Pisanie programów komputerowych jest zajęciem bardzo trudnym. Wystarczy najmniejszy błąd, by program nie działał lub też następstwa jego pracy były opłakane. W pewnym programie przeznaczonym dla komputera samolotu myśliwskiego źle postawiono znak minusa. W rezultacie samolot odwracał się na plecy za każdym razem, gdy przekraczał równik.
Bob Brennan, informatyk z firmy Synapse Solutions (Cambridge), opracował oprogramowanie, które pozwala pisać program zwykłym językiem. O przetłumaczenie go na postać zrozumiałą dla maszyny oraz unikanie błędów troszczy się komputer.

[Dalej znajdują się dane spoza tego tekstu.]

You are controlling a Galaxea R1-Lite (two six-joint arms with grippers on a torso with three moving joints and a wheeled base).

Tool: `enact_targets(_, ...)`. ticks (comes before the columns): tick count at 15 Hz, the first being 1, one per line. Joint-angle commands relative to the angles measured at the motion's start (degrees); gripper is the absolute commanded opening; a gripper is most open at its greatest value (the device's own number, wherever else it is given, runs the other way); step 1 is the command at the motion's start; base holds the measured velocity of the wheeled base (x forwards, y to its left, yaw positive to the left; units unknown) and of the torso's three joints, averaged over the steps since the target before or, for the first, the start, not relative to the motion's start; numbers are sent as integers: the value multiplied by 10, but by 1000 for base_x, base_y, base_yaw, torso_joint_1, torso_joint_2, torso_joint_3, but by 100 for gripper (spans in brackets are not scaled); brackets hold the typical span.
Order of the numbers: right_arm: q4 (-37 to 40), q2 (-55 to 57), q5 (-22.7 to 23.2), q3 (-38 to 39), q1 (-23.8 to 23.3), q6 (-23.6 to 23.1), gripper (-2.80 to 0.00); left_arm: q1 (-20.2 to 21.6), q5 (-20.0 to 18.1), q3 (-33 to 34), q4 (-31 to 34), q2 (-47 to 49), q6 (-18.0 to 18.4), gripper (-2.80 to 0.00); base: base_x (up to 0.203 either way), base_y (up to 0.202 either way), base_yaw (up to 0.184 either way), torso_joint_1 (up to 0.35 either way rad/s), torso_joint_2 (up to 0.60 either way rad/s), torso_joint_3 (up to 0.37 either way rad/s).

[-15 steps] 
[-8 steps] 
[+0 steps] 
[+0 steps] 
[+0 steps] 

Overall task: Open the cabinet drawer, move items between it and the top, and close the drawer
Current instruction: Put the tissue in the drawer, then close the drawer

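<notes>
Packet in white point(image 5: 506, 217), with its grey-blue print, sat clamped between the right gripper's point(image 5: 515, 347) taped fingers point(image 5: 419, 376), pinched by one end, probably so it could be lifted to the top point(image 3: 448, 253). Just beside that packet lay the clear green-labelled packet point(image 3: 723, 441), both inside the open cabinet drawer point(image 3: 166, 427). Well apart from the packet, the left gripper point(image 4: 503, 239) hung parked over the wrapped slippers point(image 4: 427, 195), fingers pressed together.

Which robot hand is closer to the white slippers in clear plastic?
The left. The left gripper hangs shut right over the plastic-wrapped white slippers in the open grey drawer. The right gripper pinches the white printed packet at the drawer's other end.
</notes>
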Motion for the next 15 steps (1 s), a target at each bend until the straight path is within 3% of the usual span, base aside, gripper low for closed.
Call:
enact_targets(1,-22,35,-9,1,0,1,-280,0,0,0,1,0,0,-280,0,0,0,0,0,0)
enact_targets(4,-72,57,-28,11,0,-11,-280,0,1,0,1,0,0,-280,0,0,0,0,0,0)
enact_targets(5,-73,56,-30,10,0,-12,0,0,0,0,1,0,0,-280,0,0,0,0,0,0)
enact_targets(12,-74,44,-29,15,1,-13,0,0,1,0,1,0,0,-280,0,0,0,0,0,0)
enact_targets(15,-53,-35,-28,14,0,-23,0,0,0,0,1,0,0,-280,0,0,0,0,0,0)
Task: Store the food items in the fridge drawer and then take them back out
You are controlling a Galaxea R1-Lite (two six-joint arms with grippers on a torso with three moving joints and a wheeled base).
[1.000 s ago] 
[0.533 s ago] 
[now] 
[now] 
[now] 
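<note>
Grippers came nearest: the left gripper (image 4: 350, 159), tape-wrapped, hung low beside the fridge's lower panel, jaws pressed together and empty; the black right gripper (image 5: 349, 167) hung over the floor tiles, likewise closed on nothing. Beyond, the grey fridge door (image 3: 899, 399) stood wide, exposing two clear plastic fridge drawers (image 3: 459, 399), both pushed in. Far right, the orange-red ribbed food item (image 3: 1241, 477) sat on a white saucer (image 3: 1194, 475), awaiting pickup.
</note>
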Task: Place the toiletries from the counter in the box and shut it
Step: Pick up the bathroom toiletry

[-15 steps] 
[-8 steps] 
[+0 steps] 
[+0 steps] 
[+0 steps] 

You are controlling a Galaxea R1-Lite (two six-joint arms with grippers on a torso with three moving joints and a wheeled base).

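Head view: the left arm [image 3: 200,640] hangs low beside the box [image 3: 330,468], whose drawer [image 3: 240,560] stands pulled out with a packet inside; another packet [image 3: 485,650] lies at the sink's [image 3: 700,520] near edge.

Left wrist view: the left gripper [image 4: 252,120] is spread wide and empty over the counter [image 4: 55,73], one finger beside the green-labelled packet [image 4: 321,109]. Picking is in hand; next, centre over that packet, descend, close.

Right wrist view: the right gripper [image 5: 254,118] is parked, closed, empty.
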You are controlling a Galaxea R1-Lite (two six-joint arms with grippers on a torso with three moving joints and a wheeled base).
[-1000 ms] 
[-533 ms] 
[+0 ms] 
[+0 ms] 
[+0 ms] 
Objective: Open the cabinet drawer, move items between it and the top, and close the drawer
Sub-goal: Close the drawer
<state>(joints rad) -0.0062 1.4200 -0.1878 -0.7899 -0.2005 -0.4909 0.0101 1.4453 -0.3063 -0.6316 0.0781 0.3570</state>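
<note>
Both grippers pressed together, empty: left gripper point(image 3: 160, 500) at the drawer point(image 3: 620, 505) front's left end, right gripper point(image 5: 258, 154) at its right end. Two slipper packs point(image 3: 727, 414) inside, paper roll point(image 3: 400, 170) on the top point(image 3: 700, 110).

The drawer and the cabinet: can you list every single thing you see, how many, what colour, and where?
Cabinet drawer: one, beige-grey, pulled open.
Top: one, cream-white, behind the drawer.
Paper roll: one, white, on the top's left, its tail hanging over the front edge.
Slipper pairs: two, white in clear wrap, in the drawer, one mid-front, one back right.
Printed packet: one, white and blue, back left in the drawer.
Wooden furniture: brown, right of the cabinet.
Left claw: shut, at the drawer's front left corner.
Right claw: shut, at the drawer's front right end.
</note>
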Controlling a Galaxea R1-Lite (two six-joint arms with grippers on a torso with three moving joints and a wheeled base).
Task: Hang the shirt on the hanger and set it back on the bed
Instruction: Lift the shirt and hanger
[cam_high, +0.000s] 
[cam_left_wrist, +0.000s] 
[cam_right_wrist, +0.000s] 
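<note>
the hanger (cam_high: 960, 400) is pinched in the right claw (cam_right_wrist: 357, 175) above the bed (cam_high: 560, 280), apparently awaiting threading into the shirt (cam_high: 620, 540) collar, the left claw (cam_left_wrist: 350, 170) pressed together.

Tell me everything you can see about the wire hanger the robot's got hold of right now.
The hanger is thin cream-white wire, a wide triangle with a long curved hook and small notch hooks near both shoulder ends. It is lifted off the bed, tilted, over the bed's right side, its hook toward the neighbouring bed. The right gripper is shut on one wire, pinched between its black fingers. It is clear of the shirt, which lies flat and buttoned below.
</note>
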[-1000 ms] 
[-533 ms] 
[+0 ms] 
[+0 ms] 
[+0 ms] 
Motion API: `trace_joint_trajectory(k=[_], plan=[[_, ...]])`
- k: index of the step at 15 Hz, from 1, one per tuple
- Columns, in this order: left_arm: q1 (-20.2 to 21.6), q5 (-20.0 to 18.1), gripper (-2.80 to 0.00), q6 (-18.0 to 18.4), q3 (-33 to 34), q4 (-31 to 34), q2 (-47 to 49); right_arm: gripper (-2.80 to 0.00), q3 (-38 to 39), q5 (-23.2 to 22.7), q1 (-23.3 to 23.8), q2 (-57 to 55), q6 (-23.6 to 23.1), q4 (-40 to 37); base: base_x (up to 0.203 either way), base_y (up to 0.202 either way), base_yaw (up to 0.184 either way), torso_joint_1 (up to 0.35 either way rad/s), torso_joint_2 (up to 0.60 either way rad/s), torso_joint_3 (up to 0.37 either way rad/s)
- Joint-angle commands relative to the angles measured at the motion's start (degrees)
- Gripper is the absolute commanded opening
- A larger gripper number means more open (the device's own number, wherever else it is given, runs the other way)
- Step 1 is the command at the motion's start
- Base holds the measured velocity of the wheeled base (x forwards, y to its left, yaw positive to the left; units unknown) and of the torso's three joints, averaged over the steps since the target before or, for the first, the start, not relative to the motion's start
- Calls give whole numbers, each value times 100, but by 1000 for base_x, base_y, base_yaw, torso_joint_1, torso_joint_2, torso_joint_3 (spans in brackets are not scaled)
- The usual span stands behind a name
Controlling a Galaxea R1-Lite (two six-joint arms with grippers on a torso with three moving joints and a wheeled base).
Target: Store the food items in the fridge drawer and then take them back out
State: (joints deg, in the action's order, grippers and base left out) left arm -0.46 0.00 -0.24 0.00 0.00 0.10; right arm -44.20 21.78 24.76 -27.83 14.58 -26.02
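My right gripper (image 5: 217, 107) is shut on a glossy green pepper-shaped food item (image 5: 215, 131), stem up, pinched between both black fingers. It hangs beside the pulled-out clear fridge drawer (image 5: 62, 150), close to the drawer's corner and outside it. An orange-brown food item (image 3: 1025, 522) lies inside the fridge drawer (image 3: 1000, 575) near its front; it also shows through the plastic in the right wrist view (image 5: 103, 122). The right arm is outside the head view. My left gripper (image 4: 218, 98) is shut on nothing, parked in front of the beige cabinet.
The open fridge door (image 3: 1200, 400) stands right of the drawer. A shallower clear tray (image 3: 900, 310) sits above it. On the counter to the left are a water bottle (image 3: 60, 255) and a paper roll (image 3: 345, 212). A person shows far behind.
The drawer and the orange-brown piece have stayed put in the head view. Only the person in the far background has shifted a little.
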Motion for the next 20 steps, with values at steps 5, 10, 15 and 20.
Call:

Oprogramowanie, nazwane MI-tech – machine intelligence technology – rozpoznaje angielskie słowa, nawet jeśli mają kilka znaczeń, potrafi też reagować na kontekst, w jakim występują. Na razie zasób słów programu obejmuje ich tylko kilkaset, ale do programowania to wystarcza. Ma to również swoje zalety, gdyż mniej słów stwarza mniej okazji do błędów, a ponadto komputer może zawiadomić, że czegoś nie rozumie.
Napisanie programu przy użyciu Mi-Tech jest łatwe i trwa bardzo krótko. Do czasu opatentowania swoich rozwiązań Brennan nie chce zdradzać szczegółów, jednak planuje udzielenie licencji wielkim firmom software’owym.